In the Company of Others
Title | In the Company of Others PDF eBook |
Author | Orit Abuhav |
Publisher | Wayne State University Press |
Pages | 294 |
Release | 2015-06-01 |
Genre | Social Science |
ISBN | 0814338747 |
Abuhav brings a firsthand perspective to the crises and the highs, lows, and upheavals of the discipline in Israeli anthropology, which will be of interest to anthropologists, historians of the discipline, and scholars of Israeli studies.
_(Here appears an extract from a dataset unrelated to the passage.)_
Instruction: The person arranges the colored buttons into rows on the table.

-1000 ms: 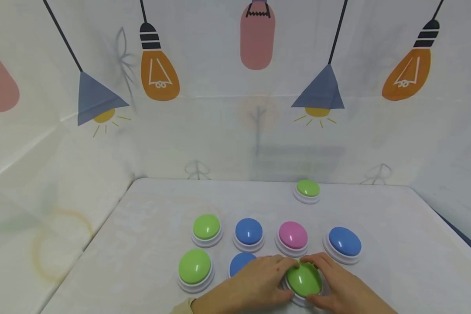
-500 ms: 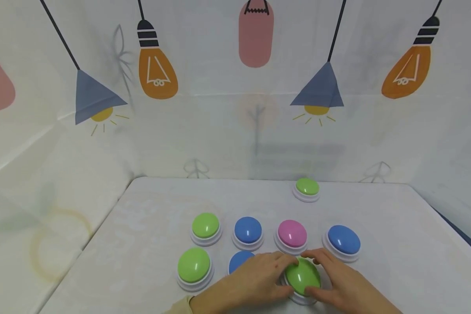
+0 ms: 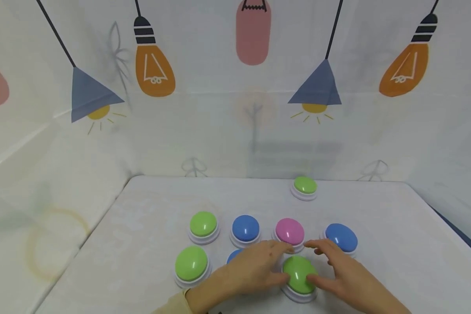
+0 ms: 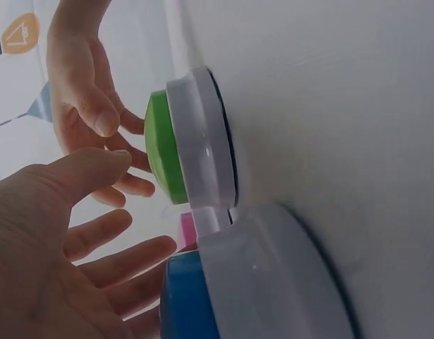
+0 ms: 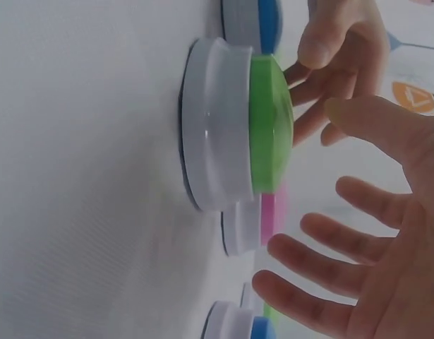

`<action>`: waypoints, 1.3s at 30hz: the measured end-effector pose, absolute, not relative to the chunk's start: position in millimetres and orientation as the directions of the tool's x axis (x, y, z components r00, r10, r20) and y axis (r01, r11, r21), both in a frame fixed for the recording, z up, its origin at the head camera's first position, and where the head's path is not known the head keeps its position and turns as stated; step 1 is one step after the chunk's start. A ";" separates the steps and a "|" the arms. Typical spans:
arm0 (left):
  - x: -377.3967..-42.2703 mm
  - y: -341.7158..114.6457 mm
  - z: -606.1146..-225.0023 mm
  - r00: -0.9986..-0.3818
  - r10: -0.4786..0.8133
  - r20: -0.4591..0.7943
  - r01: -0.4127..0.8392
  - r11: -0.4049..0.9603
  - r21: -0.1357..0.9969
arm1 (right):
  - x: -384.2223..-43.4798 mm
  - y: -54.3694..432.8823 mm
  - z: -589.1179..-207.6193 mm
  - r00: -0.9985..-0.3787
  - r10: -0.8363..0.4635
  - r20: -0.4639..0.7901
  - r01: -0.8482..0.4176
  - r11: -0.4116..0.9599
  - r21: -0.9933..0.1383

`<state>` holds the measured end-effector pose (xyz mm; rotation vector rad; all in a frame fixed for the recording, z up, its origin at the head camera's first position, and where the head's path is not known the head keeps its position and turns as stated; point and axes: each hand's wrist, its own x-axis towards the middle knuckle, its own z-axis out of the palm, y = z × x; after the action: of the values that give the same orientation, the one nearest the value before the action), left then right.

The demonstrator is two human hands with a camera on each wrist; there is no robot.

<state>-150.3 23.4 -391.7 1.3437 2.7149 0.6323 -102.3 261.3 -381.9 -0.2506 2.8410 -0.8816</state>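
A green dome push button (image 3: 298,272) with a white base stands at the near edge, between my two hands. My left hand (image 3: 257,267) hovers on its left with fingers spread, partly covering a blue button (image 3: 233,256). On the other side my right hand (image 3: 339,272) is held with its fingers parted, near the right blue button (image 3: 342,237). Both wrist views show a gap between the hands and the green dome (image 4: 164,147). Just behind it sits a pink button (image 3: 290,231), close to the fingertips of both hands.
More buttons stand on the white table (image 3: 149,218): a green one (image 3: 203,224) and a blue one (image 3: 245,228) in the middle row, a green one (image 3: 191,264) at front left, and a green one (image 3: 305,186) at the back. A lamp-printed cloth (image 3: 220,131) hangs behind.
Both hands were around the green button, with fingertips at its dome. They have since lifted off and spread, fingers now reaching farther forward. The buttons keep their places.
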 end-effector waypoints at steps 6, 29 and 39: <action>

Walking on the Pages of the Word of God
Title | Walking on the Pages of the Word of God PDF eBook |
Author | Aron Engberg |
Publisher | BRILL |
Pages | 225 |
Release | 2019-10-07 |
Genre | Religion |
ISBN | 9004411895 |
In Walking on the Pages of the Word of God Aron Engberg explores the religious language and identities of evangelical volunteer workers in contemporary Jerusalem. The volunteers are connected to Christian organizations which consider their work a natural consequence of the biblical promises to Israel and their responsibility to “bless the Jewish people”. Relying on ethnographic data of the discursive practices of the volunteers, the book explores a central puzzle of Zionist Christianity: the narrative production of Israel’s religious significance and its relationship to broader Christian language traditions. By focusing on the volunteers’ stories about themselves, the land and the Bible, Aron Engberg offers a convincing account about how the State of Israel is finding its way into evangelical identities.
The Nun in the Synagogue
Title | The Nun in the Synagogue PDF eBook |
Author | Emma O’Donnell Polyakov |
Publisher | Penn State Press |
Pages | 291 |
Release | 2021-05-27 |
Genre | Religion |
ISBN | 0271088745 |
The Nun in the Synagogue documents the religious and cultural phenomenon of Judeocentric Catholicism that arose in the wake of the Holocaust, fueled by survivors who converted to Catholicism and immigrated to Israel as well as by Catholics determined to address the anti-Judaism inherent in the Church. Through an ethnographic study of selected nuns and monks, Emma O’Donnell Polyakov explores how this Judeocentric Catholic phenomenon began and continues to take shape in Israel. This book is a case study in Catholic perceptions of Jews, Judaism, and the state of Israel during a time of rapidly changing theological and cultural contexts. In it, Polyakov listens to and analyzes the stories of individuals living on the border between Christian and Jewish identity—including Jewish converts to Catholicism who continue to harbor a strong sense of Jewish identity and philosemitic Catholics who attend synagogue services every Shabbat. Polyakov traces the societal, theological, and personal influences that have given rise to this phenomenon and presents a balanced analysis that addresses the hermeneutical problems of interpreting Jews through Christian frameworks. Ultimately, she argues that, despite its problems, this movement signals a pluralistic evolution of Catholic understandings of Judaism and may prove to be a harbinger of future directions in Jewish-Christian relations. Highly original and methodologically sophisticated, The Nun in the Synagogue is a captivating exploration of biographical narratives and reflections on faith, conversion, Holocaust trauma, Zionism, and religious identity that lays the groundwork for future research in the field.